DIRECTIONS FOR THIS TASK: Return only those lines of the records below in which "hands" appears.

Stored dataset items:
● ● ●

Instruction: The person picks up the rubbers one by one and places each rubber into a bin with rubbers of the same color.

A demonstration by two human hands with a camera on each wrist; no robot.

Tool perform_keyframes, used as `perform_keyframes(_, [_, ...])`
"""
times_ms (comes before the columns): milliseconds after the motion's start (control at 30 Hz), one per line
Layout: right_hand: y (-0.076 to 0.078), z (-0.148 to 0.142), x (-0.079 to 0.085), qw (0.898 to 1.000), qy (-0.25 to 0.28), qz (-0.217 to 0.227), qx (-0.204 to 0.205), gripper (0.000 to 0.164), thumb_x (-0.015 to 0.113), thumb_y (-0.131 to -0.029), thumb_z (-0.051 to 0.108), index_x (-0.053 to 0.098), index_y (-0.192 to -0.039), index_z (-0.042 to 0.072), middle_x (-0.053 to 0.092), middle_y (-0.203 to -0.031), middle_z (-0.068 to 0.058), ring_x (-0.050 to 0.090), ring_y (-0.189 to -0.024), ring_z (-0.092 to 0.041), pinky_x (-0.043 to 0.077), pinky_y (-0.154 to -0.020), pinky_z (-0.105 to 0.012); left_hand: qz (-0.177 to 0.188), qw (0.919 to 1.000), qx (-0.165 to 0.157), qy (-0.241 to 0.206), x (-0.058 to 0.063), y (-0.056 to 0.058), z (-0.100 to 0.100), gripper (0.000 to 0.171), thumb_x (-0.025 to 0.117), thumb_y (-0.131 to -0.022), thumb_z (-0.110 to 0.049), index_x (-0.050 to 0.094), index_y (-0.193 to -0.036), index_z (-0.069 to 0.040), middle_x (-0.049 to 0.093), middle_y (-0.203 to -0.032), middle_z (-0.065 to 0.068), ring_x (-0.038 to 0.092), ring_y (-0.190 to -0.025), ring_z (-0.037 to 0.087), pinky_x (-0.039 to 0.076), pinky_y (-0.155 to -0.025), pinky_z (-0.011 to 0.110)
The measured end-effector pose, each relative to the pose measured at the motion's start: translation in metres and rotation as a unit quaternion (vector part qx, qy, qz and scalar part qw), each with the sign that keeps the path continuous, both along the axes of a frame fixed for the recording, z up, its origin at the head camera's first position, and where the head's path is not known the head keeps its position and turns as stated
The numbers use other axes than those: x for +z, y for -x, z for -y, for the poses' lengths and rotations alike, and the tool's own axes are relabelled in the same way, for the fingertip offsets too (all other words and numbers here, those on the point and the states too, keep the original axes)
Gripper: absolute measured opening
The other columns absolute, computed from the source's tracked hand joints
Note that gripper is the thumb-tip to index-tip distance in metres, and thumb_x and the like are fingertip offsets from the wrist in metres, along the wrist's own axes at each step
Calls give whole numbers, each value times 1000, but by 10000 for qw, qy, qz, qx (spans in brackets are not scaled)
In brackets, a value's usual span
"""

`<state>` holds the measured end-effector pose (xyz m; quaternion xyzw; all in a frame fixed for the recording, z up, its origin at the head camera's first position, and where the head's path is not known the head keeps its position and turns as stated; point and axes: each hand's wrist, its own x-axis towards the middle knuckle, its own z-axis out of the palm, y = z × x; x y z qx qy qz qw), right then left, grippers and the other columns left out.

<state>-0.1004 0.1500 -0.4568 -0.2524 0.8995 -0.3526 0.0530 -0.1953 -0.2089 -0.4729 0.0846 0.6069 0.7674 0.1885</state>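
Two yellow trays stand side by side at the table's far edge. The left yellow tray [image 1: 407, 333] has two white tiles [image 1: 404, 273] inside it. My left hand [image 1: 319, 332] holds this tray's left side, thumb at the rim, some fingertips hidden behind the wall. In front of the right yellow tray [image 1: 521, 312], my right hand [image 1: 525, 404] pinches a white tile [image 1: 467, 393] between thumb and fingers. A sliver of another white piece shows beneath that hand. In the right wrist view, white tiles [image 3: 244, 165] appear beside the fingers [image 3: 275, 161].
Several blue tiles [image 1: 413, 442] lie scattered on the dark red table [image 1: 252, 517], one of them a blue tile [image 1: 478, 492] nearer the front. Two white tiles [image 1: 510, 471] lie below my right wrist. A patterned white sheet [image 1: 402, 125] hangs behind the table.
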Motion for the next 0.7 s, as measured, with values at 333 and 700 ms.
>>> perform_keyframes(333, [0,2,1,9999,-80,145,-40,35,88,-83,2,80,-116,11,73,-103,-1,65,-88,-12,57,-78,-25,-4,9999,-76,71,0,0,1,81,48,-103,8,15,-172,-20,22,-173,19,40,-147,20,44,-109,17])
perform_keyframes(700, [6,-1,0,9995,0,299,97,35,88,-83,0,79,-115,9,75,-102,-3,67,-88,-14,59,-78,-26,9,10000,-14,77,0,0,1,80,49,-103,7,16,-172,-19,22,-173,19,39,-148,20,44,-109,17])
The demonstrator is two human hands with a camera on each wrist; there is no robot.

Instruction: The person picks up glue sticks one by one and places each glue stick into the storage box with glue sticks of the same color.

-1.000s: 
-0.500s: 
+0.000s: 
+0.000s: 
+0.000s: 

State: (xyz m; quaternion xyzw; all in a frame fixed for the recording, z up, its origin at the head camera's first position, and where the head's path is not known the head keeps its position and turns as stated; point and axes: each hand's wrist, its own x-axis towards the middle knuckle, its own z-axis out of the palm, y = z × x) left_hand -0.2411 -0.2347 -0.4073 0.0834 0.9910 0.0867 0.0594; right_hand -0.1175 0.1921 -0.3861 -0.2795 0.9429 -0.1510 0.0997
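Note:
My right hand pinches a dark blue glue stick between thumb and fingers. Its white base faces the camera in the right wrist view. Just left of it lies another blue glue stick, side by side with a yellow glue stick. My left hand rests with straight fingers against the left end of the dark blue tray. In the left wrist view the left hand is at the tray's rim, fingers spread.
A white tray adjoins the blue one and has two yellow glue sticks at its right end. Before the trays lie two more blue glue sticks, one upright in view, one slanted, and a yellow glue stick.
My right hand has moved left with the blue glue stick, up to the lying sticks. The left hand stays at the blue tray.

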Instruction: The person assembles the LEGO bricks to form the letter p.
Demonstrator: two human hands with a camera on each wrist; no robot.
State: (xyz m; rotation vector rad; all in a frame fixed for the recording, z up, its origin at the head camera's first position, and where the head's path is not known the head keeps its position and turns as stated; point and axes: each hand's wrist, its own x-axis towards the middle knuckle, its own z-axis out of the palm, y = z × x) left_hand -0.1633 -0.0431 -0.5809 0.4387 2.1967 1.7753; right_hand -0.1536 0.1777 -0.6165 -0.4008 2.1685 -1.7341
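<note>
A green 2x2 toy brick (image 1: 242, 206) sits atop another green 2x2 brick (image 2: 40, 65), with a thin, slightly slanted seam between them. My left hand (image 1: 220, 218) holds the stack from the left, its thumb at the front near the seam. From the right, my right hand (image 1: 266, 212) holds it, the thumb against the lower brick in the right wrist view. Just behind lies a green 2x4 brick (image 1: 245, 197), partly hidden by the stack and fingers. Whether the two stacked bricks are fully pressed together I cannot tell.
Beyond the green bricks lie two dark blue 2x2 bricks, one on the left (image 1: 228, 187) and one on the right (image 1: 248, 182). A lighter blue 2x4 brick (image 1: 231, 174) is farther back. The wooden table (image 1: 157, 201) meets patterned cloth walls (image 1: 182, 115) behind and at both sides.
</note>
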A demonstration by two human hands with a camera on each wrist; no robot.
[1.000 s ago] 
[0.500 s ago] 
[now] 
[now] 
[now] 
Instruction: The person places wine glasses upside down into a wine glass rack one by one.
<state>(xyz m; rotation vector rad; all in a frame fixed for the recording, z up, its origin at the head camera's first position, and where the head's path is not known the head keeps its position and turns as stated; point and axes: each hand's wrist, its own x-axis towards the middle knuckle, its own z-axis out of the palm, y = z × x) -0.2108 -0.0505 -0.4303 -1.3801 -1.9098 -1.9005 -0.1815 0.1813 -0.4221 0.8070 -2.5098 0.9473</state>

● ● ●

TASK SOLUTION:
A demonstration by two human hands with a camera on each wrist; no robot.
The demonstrator is two human hands with a camera on each wrist; there is no robot.
Demonstrator: two human hands with a camera on each wrist; no robot.
A demonstration by two human hands with a camera on each wrist; no robot.

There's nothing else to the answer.